Написание панегирических текстов становится отныне законной творческой стратегией поэта — ибо если раньше поэт обслуживал «серединное» пространство и так или иначе получал с него дивиденды[23], то ныне он обслуживает монарха, заменившего собой это пространство, и рассчитывает на соответствующее содержание. Разница в том, что теперь, чтобы использовать фигуру Геракла или Диониса в целях дополнительной легитимации и «наращивания» символического капитала правителя, поэту уже не обязательно использовать существующие mu`qoi, в которых происхождение конкретного семейства (или хотя бы история конкретного города) было бы напрямую связано с одним из подходящих героических или божественных сюжетов. Связь эта может быть чисто «фикциональной» и функциональной: хорошо, если подходящий (и «общеизвестный») миф уже есть под рукой, но, если его нет, не беда — мы просто придумаем фиктивную рамку, которая объединит две необходимые нам реальности, или даже создадим необходимую «мифолого-аллегорическую» подкладку «с чистого листа», как это сделал Каллимах в «Локоне Береники»[24]. Поэтическая «ложь» радикально меняет свой статус по сравнению с временами Гесиодовых Муз.
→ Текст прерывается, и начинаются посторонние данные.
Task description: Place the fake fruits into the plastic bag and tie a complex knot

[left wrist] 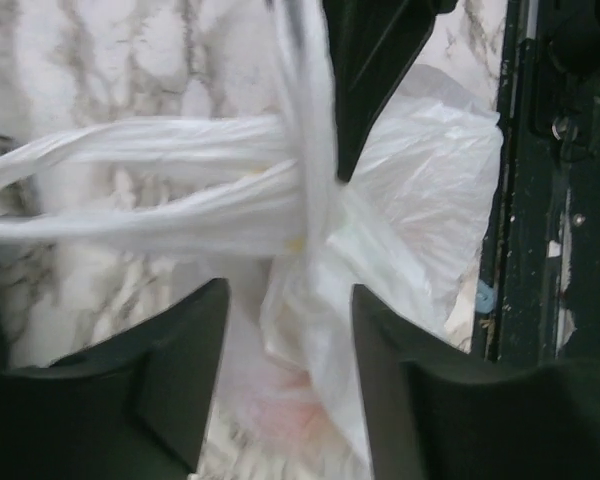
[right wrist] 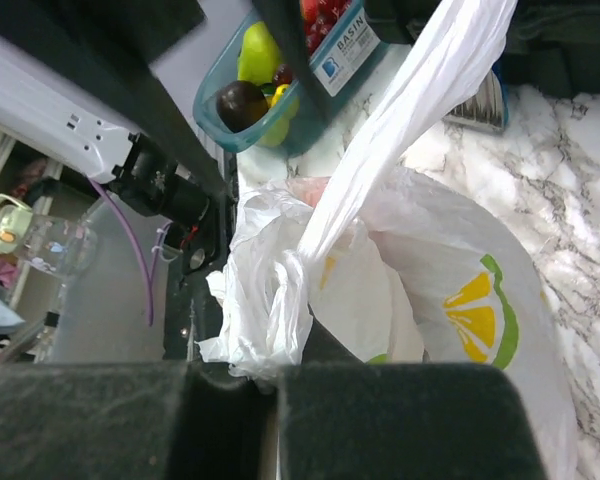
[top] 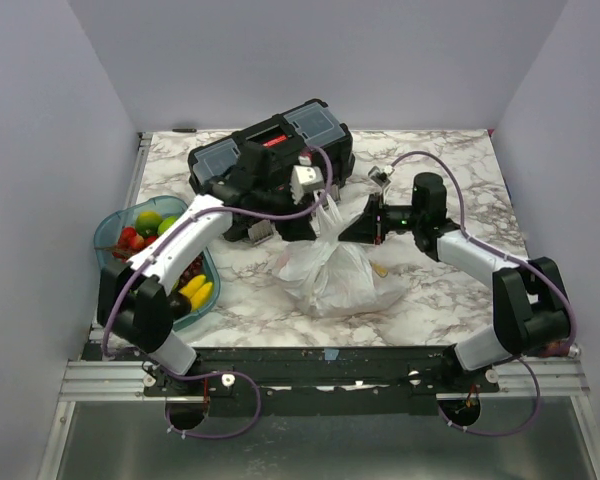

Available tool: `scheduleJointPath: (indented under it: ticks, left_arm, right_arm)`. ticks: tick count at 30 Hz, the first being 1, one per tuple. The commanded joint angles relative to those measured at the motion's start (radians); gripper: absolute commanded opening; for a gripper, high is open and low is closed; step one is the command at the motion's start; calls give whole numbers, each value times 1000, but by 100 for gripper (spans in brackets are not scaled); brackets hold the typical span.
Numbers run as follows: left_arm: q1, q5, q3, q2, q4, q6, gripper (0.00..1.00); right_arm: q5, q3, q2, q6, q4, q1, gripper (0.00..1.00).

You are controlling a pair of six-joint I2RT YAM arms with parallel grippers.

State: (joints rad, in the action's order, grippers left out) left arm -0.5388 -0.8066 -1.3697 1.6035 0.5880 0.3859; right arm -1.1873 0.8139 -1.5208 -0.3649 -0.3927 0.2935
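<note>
The plastic bag [top: 330, 275] lies at the centre of the desk [top: 450, 300], nearer the near edge than the far edge; its body sits slumped on the marble surface; a printed citrus slice shows on one side, and a pinkish shape shows faintly through the film.

Right gripper [right wrist: 278, 370]: fingers together, clamped on a gathered fold of the plastic bag; the arm reaches in from the right edge, and the gripper points toward the left edge.

Left gripper [left wrist: 290, 295]: fingers apart; bag film lies in the gap between them, but contact with either finger cannot be told; the arm reaches in from the left near corner and hangs above the bag on its far side.

A twisted strand of the bag rises from the clamped fold toward the left gripper; in the left wrist view two further strands run sideways across it.

The fake fruits [top: 145, 232] (red, green, yellow and dark purple) rest in the teal tray [top: 100, 237] at the left edge, well apart from the bag.

The black toolbox [top: 270, 150] stands at the far edge, near its middle.
</note>
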Motion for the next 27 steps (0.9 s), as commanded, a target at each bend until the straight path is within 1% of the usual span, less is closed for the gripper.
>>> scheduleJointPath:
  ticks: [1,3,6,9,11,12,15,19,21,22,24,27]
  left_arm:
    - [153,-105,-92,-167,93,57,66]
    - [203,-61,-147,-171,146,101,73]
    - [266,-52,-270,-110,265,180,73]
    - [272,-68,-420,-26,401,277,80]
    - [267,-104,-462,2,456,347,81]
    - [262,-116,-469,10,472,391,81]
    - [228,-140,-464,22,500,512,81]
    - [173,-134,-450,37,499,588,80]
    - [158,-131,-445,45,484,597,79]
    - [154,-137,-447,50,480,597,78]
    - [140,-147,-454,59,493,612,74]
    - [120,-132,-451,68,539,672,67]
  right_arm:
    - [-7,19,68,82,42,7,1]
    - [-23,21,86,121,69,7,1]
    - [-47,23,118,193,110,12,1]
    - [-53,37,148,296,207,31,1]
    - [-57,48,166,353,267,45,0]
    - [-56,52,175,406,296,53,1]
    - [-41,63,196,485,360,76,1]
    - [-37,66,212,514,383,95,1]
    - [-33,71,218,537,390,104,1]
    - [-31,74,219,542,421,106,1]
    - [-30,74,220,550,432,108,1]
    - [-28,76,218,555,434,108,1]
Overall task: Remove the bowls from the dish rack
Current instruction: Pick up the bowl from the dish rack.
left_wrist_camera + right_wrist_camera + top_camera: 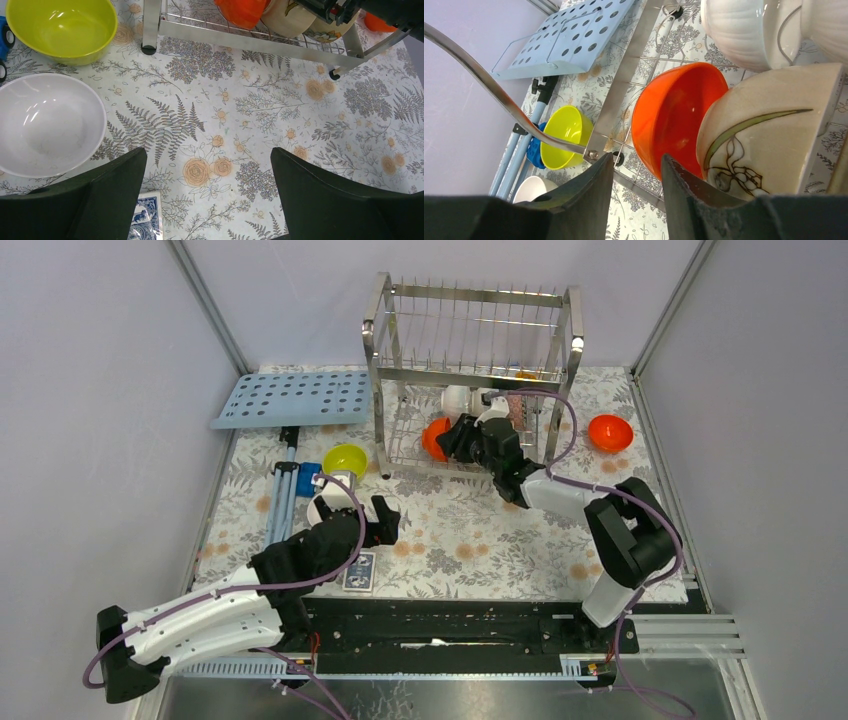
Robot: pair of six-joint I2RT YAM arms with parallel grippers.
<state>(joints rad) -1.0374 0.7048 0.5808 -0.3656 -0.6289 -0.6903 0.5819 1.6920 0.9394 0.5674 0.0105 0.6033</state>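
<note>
Lab robot cell: grey panels (90, 390), aluminium rails (205, 300).

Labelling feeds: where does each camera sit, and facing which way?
Top external: above, behind the robot, looking down on the dish rack; both arms show.
Left wrist: on left arm, faces down at white bowl and yellow-green bowl; left gripper open.
Right wrist: on right arm, faces into the rack at orange bowl; right gripper shows.
Shared: all show the yellow-green bowl.

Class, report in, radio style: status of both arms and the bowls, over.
Left jaws open, empty, beside white bowl. Right jaws narrow at rim of orange bowl in rack; grip unclear. Beige bowl packed right beside it.
</note>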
Теперь имеется в виду не «неизбежное искажение оригинала при перекодировке», а собственно «креатив».
О рождении fiction
И, конечно, особый эллинистический «шик» — это демонстративное создание фиктивных реальностей, в которых возможна и законна игра аллюзиями на любые другие пространства, хоть мифические, хоть «реальные», но которые при этом не скрывают своей сугубо фиктивной природы. Именно это умение «александрийцев» и было воспринято и ими самими, и долгой чередой последующих поколений как самое важное knowhow «новой» поэзии — которое, в переводе на наш язык, собственно и позволило ей стать художественной литературой. Иначе почти невозможно понять, почему придуманная Феокритом идиллия[25] сделалась настолько мощным жанром, определившим на два тысячелетия вперед один из доминантных векторов развития не только собственно художественной литературы, но и изобразительных искусств, и садово-паркового зодчества, и аристократических (а впоследствии и массовых) досуговых практик, и прочая, и прочая, и прочая.
Само понятие «идиллия», eijduvllion, «картинка»[26], сразу отсылает нас к излюбленному приему всей эллинистической поэзии — к экфрасису, e[kfrasi", буквально «описанию». В узком, ныне принятом смысле слова, экфрасис — это описание изображения на каком-либо предмете, введенное в литературный текст. Сами греки, впрочем, не ограничивали себя подобными тонкостями: для них экфрасис есть всего лишь «наглядное описание в литературном тексте любого объекта, природного или рукотворного»[27]. Как бы то ни было, название Феокритова сборника — «Картинки» — сразу задает сам способ восприятия входящих в него текстов. Они не скрывают своей фиктивной природы: они приглашают читателя в откровенно придуманный, «праздничный» мир, вынесенный как за рамки повседневности, так и за рамки «предписывающих» традиций, «рассматривая» который, он получит удовольствие от тонкой игры подражаний и кажимостей. И даже само это «рассматривание» не носит обязывающего характера. Читатель может с головой уйти в созерцание особо приглянувшейся ему, особо тонко выполненной «картинки» — и текст с готовностью дает ему к этому все основания. Но точно так же он имеет возможность в любую минуту сделать шаг назад: отвести взгляд в сторону, переключиться на обдумывание возможных мифологических ассоциаций (или, наоборот, на чисто бытовые, посюсторонние дела), чтобы затем опять вернуться к созерцанию прекрасно выполненного предмета. Или не вернуться. И текст поможет ему сделать как то, так и другое, вовремя подставив под ногу необходимую ступеньку: маркер привычного жанра, ситуативную рамку, «живую», «убедительную» интонацию, которая поможет осуществить акт миметического перехода[28].